Red Lake () is a census-designated place (CDP) within the Lower Red Lake unorganized territory located in Beltrami County, Minnesota, United States.  As of the 2020 census, Red Lake had a total population of 1,786.  The Red Lake Indian Reservation is based in Red Lake.

History

2005 shooting

On March 21, 2005, the community was the site of a shooting spree. A high school student murdered his grandfather and girlfriend at his home, before killing five students, two adults, and then himself at the local high school.

Geography
According to the United States Census Bureau, the CDP has a total area of 5.1 mi (13.1 km), of which 4.8 mi (12.5 km) is land and 0.2 mi (0.6 km), 4.70%, is water.

Demographics

At the 2000 census there were 1,430 people, 400 households, and 320 families in the CDP.  The population density was 110.2/mi (42.5/km).  There were 421 housing units at an average density of 32.4² (12.5/km).  The racial makeup of the CDP was 97.69% Native American, 1.82% White, 0.28% Black or African American, 0.07% from other races, and 0.14% from two or more races.  Hispanic or Latino of any race were 1.47%.
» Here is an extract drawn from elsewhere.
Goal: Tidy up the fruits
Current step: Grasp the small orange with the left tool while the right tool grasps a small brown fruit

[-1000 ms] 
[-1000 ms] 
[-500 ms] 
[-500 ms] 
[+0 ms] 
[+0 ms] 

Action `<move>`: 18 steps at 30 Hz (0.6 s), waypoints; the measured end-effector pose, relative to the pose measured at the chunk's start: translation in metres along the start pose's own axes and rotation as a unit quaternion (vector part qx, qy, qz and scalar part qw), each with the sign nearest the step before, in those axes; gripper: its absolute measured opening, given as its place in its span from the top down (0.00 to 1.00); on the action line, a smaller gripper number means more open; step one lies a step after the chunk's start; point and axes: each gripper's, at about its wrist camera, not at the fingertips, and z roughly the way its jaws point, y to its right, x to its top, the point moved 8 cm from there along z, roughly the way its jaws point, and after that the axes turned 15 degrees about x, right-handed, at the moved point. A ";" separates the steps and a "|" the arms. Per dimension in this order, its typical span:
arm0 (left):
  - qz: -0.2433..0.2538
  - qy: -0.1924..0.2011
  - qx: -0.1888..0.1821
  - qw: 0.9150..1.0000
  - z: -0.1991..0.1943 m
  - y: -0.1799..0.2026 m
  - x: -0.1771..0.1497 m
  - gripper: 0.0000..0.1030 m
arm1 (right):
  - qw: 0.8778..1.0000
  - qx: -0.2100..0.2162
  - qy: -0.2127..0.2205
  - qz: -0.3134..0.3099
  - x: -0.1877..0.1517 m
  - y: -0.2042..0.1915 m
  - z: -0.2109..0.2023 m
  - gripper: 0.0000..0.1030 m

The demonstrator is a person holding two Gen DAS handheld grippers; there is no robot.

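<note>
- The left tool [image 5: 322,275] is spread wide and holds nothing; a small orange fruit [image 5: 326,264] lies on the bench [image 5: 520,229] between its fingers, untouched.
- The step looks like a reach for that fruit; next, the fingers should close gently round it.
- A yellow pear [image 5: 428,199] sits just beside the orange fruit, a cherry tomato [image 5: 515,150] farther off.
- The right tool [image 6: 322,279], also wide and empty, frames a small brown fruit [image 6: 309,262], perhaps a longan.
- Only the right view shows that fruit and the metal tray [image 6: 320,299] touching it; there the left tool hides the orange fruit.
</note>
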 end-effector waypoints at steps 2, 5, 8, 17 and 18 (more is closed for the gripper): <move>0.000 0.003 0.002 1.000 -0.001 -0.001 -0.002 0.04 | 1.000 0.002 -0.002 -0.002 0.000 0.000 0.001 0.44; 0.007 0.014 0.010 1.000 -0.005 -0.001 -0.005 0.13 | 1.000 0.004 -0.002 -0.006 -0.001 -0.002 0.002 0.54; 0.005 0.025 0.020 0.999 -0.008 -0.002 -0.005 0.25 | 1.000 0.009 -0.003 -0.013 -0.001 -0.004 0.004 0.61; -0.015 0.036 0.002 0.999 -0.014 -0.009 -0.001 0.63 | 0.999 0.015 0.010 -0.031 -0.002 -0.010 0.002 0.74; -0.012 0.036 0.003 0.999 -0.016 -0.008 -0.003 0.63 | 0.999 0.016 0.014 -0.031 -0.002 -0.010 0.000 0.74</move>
Of the 400 households 49.0% had children under the age of 18 living with them, 24.5% were married couples living together, 42.0% had a female householder with no husband present, and 20.0% were non-families. 18.3% of households were one person and 4.3% were one person aged 65 or older.  The average household size was 3.53 and the average family size was 3.88.

The age distribution was 44.1% under the age of 18, 12.0% from 18 to 24, 24.1% from 25 to 44, 15.6% from 45 to 64, and 4.3% 65 or older.  The median age was 21 years.  For every 100 females, there were 94.0 males.  For every 100 females age 18 and over, there were 84.3 males.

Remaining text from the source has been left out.